[PATCH v8 0/5] Support add/remove memory region and get-max-slots

Bathija, Pravin Pravin.Bathija at dell.com
Tue Apr 7 09:46:48 CEST 2026


Dear Stephen,

Thank you for the quick review. I have just submitted an updated patch set v9 with the changes that were suggested. The responses to your comments are inline.


Internal Use - Confidential
> -----Original Message-----
> From: Stephen Hemminger <stephen at networkplumber.org>
> Sent: Sunday, April 5, 2026 4:30 PM
> To: Bathija, Pravin <Pravin.Bathija at dell.com>
> Cc: dev at dpdk.org; thomas at monjalon.net; maxime.coquelin at redhat.com;
> fengchengwen at huawei.com
> Subject: Re: [PATCH v8 0/5] Support add/remove memory region and get-max-
> slots
>
>
> [EXTERNAL EMAIL]
>
> On Fri, 3 Apr 2026 01:54:29 +0000
> <pravin.bathija at dell.com> wrote:
>
> > From: Pravin M Bathija <pravin.bathija at dell.com>
> >
> > This is version v8 of the patchset and it incorporates the
> > recommendations made by Stephen Hemminger.
> > The async_dma_map_region function was rewritten to iterate guest pages
> > by host address range matching rather than assuming contiguous array
> > indices after sorting, and now returns an error code so that DMA
> > mapping failures are treated as fatal during add_mem_reg. The
> > dev_invalidate_vrings function was changed to accept a double pointer
> > to propagate pointer updates from numa_realloc through
> > translate_ring_addresses, preventing a user-after-free in both
> > add_mem_reg and rem_mem_reg callers.
> >
> > A new remove_guest_pages function was added to clean up stale guest
> > page entries when removing a region. The rem_mem_reg handler now
> > compacts the regions array using memmove after removal, keeping it
> > contiguous so that all existing nregions-based iteration in address
> > translation functions like qva_to_vva and hva_togpa continues to work
> > correctly. This compaction also eliminates the need for the
> > guest_user_addr == 0 free-slot sentinel in add_mem_reg, which was
> > problematic since guest virtual address zero is valid.
> >
> > The add_mem_reg error path was narrowed to only clean up the single
> > failed region instead of destroying all existing regions. A missing
> > ctx->fds[0] = -1 assignment was added after the fd handoff to prevent
> > double-close on error paths. The overlap check was corrected to use
> > region size instead of mmap_size, which included alignment padding and
> > caused false positives.
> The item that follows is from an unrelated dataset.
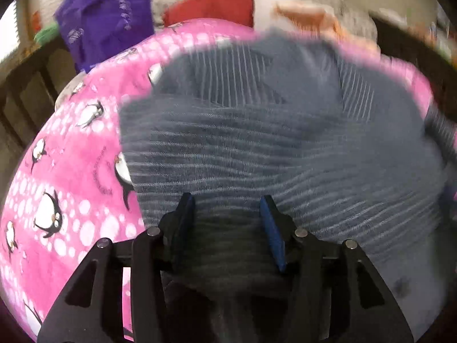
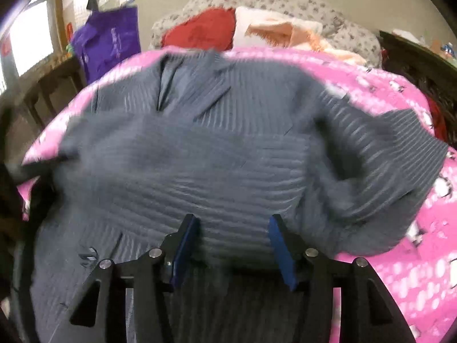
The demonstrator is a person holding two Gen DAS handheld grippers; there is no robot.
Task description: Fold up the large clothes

The rem_mem_reg handler registration was fixed
> > to accept file descriptors as required by the vhost-user protocol,
> > with proper fd cleanup added in all exit paths. Finally, the postcopy
> > registration in add_mem_reg was changed to call
> > vhost_user_postcopy_region_register directly for the single new
> > region, avoiding the use of vhost_user_postcopy_register which reads
> > the wrong payload union member, and a defensive guard was added to
> > vhost_user_initialize_memory against double initialization.
> >
> > This implementation has been extensively tested by doing Read/Write
> > I/O from multiple instances of fio + libblkio (front-end) talking to
> > spdk/dpdk (back-end) based drives. Tested with qemu front-end talking
> > to dpdk testpmd (back-end) performing add/removal of memory regions.
> > Also tested post-copy live migration after doing add_memory_region.
> >
> > Version Log:
> > Version v8 (Current version): Incorporate code review suggestions from
> > Stephen Hemminger as described above.
> > Version v7: Incorporate code review suggestions from Maxime Coquelin.
> > Add debug messages to vhost_postcopy_register function.
> > Version v6: Added the enablement of this feature as a final patch in
> > this patch-set and other code optimizations as suggested by Maxime
> > Coquelin.
> > Version v5: removed the patch that increased the number of memory
> > regions from 8 to 128. This will be submitted as a separate feature at
> > a later point after incorporating additional optimizations. Also
> > includes code optimizations as suggested by Feng Cheng Wen.
> > Version v4: code optimizations as suggested by Feng Cheng Wen.
> > Version v3: code optimizations as suggested by Maxime Coquelin and
> > Thomas Monjalon.
> > Version v2: code optimizations as suggested by Maxime Coquelin.
> > Version v1: Initial patch set.
> >
> > Pravin M Bathija (5):
> >   vhost: add user to mailmap and define to vhost hdr
> >   vhost_user: header defines for add/rem mem region
> >   vhost_user: support function defines for back-end
> >   vhost_user: Function defs for add/rem mem regions
> >   vhost_user: enable configure memory slots
> >
> >  .mailmap               |   1 +
> >  lib/vhost/rte_vhost.h  |   4 +
> >  lib/vhost/vhost_user.c | 392
> > ++++++++++++++++++++++++++++++++++++-----
> >  lib/vhost/vhost_user.h |  10 ++
> >  4 files changed, 364 insertions(+), 43 deletions(-)
> >
>
> AI still finds a number of issues.
>
> Patches 1/5, 2/5, and 5/5 look fine.
>
> In patch 4/5, there is an fd leak in vhost_user_add_mem_reg() when
> vhost_user_mmap_region() fails. The fd has already been moved from
> ctx->fds[0] into reg->fd (and ctx->fds[0] set to -1) before the
> mmap call. On failure the goto lands at close_msg_fds which only closes ctx-
> >fds[] (all -1 at that point). The fd in reg->fd is never closed because
> free_mem_region() is not reached (it guards on reg->mmap_addr which mmap
> never set). Suggest adding
> close(reg->fd) before the goto, or introducing a cleanup label.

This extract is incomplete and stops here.